PROBLEM TO SOLVE: Go through the entries below and print, exactly, the lines starting at the one with "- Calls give" and ending at the one with "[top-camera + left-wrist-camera", keeping both ends and no others.

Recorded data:
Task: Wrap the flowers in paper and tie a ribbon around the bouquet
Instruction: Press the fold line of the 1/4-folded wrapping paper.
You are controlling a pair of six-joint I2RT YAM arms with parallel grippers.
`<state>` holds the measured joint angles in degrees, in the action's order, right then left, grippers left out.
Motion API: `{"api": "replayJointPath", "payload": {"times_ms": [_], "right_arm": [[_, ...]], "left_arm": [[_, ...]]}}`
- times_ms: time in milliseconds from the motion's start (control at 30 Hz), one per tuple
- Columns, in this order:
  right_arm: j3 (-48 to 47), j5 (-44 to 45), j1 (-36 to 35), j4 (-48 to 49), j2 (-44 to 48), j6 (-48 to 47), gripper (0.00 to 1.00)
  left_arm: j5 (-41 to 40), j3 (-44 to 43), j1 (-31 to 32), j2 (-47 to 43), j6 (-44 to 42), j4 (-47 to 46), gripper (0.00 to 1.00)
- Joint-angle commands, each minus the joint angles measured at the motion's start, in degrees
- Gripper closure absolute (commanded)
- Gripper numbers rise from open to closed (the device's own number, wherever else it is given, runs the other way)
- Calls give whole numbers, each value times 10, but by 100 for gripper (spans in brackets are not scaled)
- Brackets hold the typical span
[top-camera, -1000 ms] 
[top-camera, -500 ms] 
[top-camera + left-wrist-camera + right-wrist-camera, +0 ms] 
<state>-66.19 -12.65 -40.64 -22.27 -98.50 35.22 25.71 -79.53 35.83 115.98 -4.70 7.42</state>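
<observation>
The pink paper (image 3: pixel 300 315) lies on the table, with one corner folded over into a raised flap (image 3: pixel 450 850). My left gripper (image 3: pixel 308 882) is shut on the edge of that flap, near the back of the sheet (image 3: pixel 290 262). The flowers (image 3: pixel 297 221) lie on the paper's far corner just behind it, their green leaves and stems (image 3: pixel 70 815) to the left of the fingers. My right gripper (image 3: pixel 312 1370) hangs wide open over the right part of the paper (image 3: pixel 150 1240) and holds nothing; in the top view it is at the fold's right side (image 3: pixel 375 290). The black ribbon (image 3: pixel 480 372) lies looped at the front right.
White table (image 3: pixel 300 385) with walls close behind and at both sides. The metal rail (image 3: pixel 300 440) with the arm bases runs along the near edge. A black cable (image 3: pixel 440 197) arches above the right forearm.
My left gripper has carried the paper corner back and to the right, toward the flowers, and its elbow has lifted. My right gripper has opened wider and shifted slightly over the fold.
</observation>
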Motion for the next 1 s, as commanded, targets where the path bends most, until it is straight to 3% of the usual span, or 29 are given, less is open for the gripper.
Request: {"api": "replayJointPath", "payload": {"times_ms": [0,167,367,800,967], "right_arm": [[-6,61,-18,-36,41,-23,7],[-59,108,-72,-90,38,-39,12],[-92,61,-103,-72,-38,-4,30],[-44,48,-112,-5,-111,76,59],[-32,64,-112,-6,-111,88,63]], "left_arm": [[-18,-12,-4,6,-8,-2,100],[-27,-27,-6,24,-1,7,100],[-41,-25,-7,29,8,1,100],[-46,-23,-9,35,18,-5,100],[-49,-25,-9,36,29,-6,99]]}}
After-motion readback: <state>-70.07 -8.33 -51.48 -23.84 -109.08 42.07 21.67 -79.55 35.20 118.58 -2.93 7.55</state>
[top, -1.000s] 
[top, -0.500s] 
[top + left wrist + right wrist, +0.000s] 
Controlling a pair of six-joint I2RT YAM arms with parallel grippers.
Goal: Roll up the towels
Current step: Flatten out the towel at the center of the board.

EXERCISE RESPONSE:
- Calls give whole numbers, each value times 10, but by 100 for gripper (spans in brackets are not scaled)
- Brackets hold the typical span
[top-camera, -1000 ms] 
[top-camera, -500 ms] 
[top-camera + left-wrist-camera + right-wrist-camera, +0 ms] 

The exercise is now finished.